Pressure Correction for Solvation Theories
Anton Robert, Sohvi Luukkonen, Maximilien Levesque

TL;DR
This paper introduces a simple correction method for solvation theories that improves the accuracy of hydration free energy predictions for small molecules, matching long molecular simulations in seconds.
Contribution
It proposes an optimized Van der Waals volume correction to address pressure overestimation in liquid state theories, enhancing their predictive accuracy.
Findings
Corrected theories accurately predict hydration free energies.
The correction is computationally efficient, taking seconds.

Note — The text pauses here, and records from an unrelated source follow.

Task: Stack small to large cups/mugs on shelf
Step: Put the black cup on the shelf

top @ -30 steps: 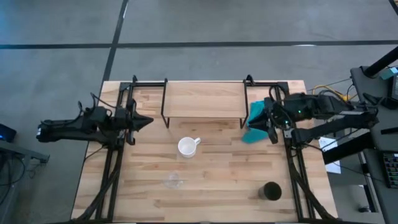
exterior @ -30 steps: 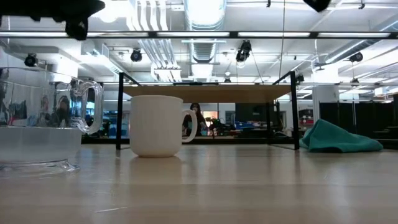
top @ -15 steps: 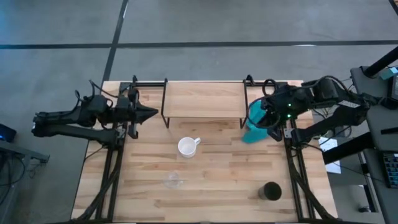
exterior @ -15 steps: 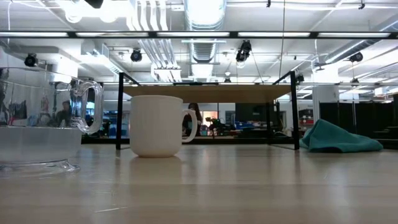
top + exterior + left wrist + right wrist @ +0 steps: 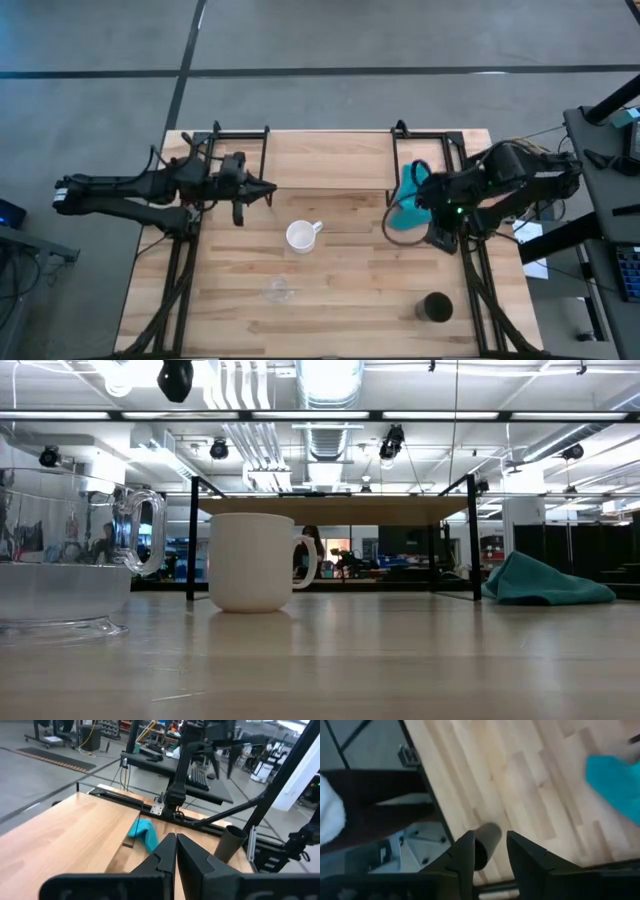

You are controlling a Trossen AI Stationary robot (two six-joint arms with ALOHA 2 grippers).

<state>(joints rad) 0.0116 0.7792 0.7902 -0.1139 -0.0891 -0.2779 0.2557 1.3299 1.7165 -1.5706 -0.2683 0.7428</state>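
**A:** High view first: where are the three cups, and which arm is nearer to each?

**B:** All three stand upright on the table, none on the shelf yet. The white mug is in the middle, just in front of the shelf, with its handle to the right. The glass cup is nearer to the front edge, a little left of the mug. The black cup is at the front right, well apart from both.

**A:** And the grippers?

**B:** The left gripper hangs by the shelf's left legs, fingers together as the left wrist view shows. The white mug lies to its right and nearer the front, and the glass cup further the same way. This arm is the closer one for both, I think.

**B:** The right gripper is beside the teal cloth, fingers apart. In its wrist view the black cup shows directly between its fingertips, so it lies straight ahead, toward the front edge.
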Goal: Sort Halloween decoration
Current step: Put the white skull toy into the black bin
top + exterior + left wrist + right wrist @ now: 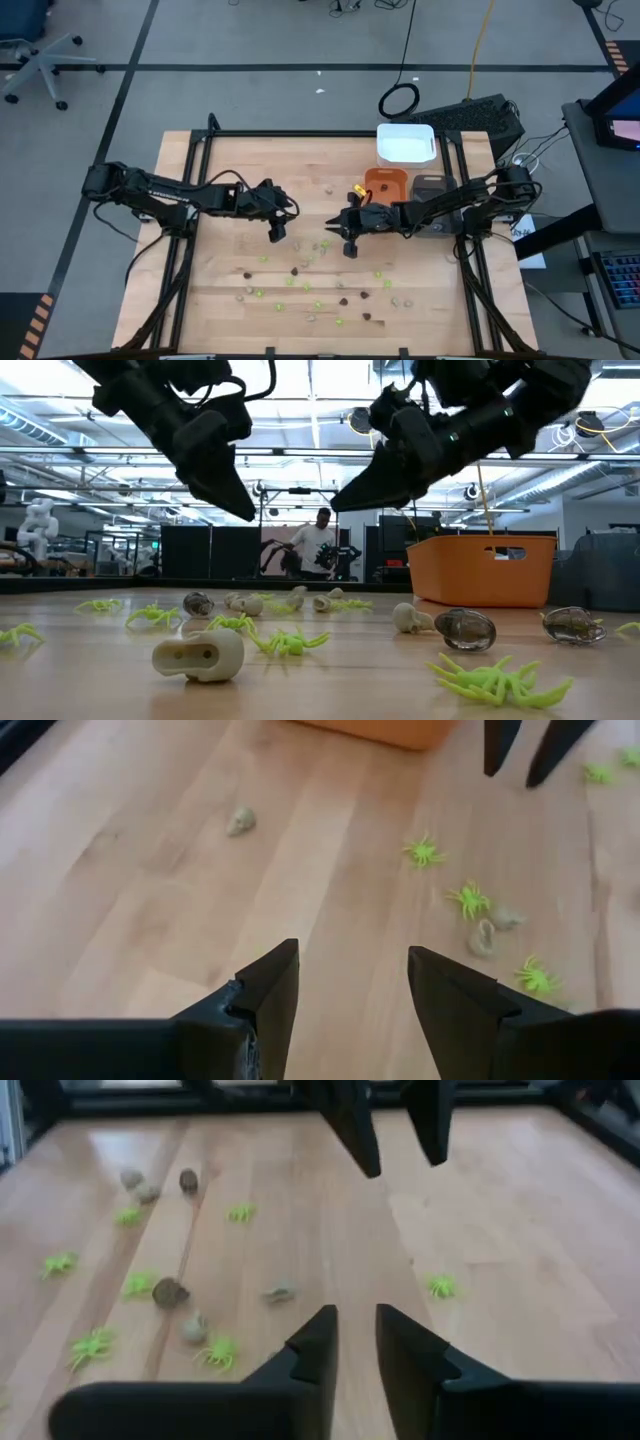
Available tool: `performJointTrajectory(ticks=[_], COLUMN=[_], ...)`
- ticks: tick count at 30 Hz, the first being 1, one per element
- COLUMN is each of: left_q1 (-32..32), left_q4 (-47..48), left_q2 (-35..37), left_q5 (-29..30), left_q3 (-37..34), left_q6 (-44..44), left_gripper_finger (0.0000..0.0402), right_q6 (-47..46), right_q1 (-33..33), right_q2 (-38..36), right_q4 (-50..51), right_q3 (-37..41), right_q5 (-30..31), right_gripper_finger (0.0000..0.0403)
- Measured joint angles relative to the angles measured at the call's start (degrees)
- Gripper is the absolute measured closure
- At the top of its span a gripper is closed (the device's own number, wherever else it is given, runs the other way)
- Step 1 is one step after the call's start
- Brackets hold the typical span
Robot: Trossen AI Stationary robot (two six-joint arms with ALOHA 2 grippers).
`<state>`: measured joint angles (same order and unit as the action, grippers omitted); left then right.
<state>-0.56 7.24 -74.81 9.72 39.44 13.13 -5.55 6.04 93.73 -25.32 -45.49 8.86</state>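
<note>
1. Above the middle of the pale wooden table point(230, 290), the left arm's dark two-finger gripper point(277, 235) hangs clear of the surface, jaws spread wide with nothing between them.
2. Just across from it, fingertips pointing its way, hangs the right arm's dark two-finger gripper point(347, 247), also off the wood; its fingers point(310, 1355) stand a narrow gap apart and hold nothing.
3. Between the two grippers lies a small cluster of Halloween decoration pieces point(325, 243), lime-green plastic spiders and pale beige-grey skull-like bits.
4. On the near side of both grippers, towards the table's front edge, more pieces lie loose: lime-green spiders point(492, 678), dark brown rounded beetle-like pieces point(466, 628) and a pale beige-grey skull point(199, 656).
5. On the far side of the left gripper, one beige-grey piece point(240, 820) lies alone on bare wood.
6. Behind the right gripper, beside its arm, sits an orange plastic tray point(385, 183); a grey tray point(432, 184) stands just next to it, and a white rectangular tray point(405, 143) beyond both.
7. In the room behind, a person point(318, 546) stands well apart from the table.
</note>
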Motion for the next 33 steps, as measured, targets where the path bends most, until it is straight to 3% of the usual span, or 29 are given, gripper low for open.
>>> performJointTrajectory(ticks=[11,15,23,33], left_q1=[-3.1,-4.8,-8.6,-10.8], left_q4=[-2.2,-2.3,-2.2,-2.3], left_q2=[0.0,0.0,0.0,0.0], left_q5=[-0.2,-0.2,0.6,3.5], left_q3=[-2.8,-2.9,-2.9,-2.9], left_q6=[2.7,3.1,3.1,3.1], left_gripper_finger=[0.0210,0.0210,0.0210,0.0210], right_q6=[-2.9,-5.7,-6.5,-5.3], right_q1=[2.4,2.5,2.5,2.2], right_q2=[3.6,6.4,13.7,18.6], right_q4=[11.1,12.8,26.1,26.1], right_q3=[-6.7,-9.8,-19.7,-21.2], right_q5=[-2.5,-3.2,-1.2,-1.4], right_gripper_finger=[0.0269,0.0260,0.0254,0.0254])
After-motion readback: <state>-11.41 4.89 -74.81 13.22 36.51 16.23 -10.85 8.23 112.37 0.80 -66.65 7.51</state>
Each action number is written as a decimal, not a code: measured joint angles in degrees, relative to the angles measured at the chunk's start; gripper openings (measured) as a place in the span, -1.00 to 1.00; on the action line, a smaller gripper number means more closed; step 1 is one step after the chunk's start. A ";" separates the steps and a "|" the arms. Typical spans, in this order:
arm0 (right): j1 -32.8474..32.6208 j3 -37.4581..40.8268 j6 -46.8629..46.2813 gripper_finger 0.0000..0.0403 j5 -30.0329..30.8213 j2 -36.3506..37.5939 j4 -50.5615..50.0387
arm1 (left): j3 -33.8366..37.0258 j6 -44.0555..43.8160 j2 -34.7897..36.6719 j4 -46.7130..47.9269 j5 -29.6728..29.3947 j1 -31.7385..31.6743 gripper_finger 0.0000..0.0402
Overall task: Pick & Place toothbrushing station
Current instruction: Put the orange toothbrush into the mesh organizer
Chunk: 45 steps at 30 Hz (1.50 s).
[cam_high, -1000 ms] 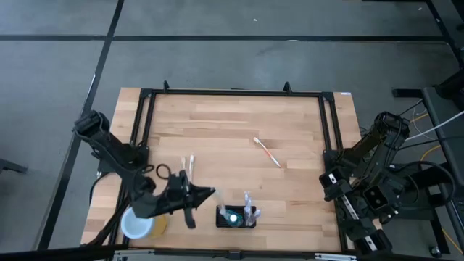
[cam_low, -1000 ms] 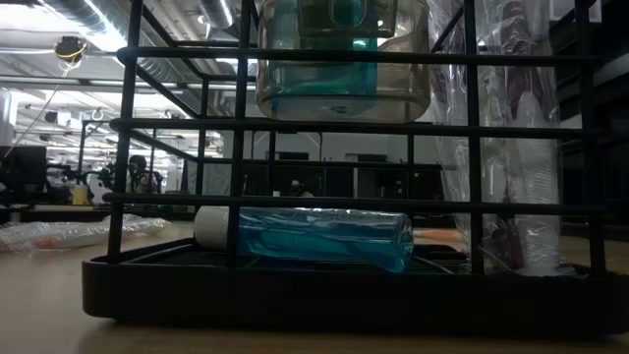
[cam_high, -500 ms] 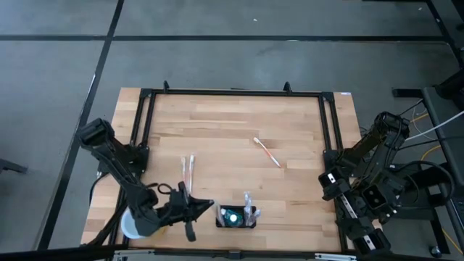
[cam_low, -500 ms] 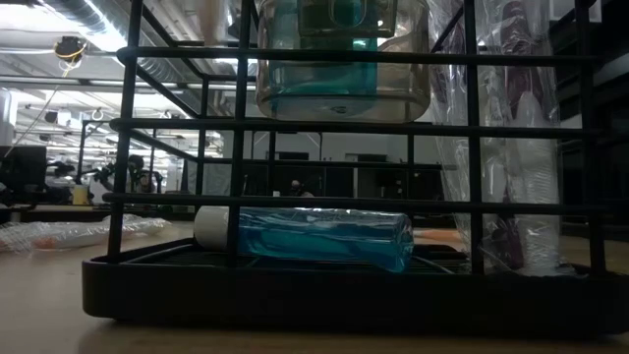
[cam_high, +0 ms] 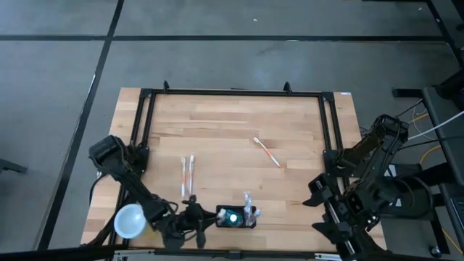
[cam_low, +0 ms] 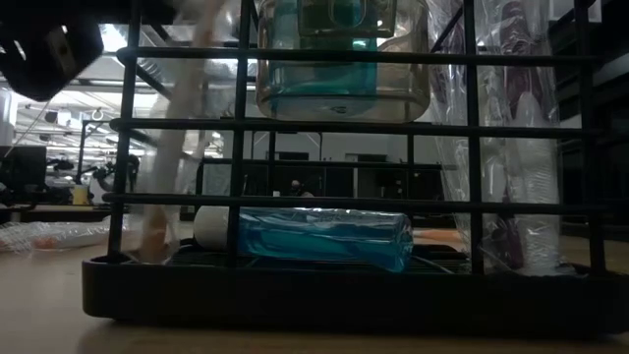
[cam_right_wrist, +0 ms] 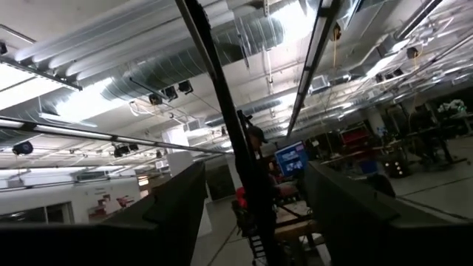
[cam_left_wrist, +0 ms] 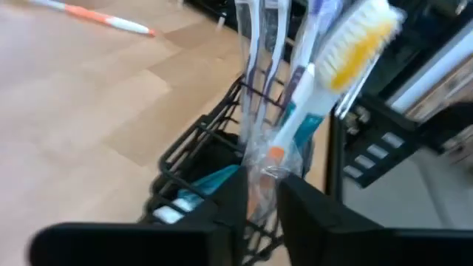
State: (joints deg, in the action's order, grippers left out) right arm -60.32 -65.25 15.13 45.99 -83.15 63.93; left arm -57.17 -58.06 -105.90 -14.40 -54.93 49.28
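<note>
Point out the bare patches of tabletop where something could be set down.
Bare: the far wooden strip between the black frame rail and the orange-white toothbrush, and the right-hand part. Crowded: the near edge, with white cup, left gripper and black wire holder box.

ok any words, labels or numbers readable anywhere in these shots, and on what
None can be read.
Blue bottle lying in the black holder box: no legible label.
Wrapped toothbrushes standing in the box: packaging print too blurred.
Loose toothbrush on the table: too small.
Lit screen in the room behind: blurred.
</note>
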 joint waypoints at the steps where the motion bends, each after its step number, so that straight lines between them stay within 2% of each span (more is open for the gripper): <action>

Improves upon uncorrected solvation models in accuracy.
Abstract
Liquid state theories such as integral equations and classical density functional theory often overestimate the bulk pressure of fluids because they require closure relations or truncations of functionals. Consequently, the cost to create a molecular cavity in the fluid is no longer negligible and those theories predict wrong solvation free energies. We show how to correct them simply by computing an optimized Van der Walls volume of the solute and removing the undue free energy to create such volume in the fluid. Given this versatile correction, we demonstrate that state-of-the-art solvation theories can predict, within seconds, hydration free energies of a benchmark of small neutral drug-like molecules with the same accuracy as day-long molecular simulations.